[Data section Boundary: Start]
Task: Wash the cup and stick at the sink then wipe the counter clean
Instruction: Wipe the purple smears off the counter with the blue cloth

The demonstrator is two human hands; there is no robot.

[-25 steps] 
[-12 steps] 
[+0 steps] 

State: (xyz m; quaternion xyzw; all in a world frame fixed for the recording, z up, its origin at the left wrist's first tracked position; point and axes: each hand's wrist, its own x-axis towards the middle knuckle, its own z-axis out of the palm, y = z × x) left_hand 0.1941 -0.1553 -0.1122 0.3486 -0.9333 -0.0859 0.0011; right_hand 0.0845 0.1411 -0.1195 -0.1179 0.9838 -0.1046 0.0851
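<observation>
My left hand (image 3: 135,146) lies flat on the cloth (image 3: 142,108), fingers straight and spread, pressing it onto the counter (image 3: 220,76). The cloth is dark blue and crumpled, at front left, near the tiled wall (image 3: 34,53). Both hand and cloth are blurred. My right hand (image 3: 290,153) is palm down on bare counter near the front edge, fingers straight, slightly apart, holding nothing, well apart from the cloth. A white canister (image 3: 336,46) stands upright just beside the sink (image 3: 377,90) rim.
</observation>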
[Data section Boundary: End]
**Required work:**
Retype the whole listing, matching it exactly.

**Written answer:**
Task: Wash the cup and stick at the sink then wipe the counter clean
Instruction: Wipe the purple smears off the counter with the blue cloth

The demonstrator is two human hands; there is no robot.

[-25 steps] 
[-12 steps] 
[+0 steps] 

State: (xyz m; quaternion xyzw; all in a world frame fixed for the recording, z up, its origin at the left wrist's first tracked position; point and axes: each hand's wrist, its own x-axis towards the middle knuckle, its own z-axis out of the palm, y = z × x) left_hand 0.1941 -0.1553 -0.1122 0.3486 -0.9333 -0.0859 0.0011; right_hand 0.0845 0.1411 -0.1195 -0.1179 0.9838 -0.1046 0.0851
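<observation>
My left hand (image 3: 135,146) lies flat on the cloth (image 3: 142,108), fingers straight and spread, pressing it onto the counter (image 3: 220,76). The cloth is dark blue and crumpled, at front left, near the tiled wall (image 3: 34,53). Both hand and cloth are blurred. My right hand (image 3: 290,153) is palm down on bare counter near the front edge, fingers straight, slightly apart, holding nothing, well apart from the cloth. A white canister (image 3: 336,46) stands upright just beside the sink (image 3: 377,90) rim.
</observation>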

What the answer needed to say has been said.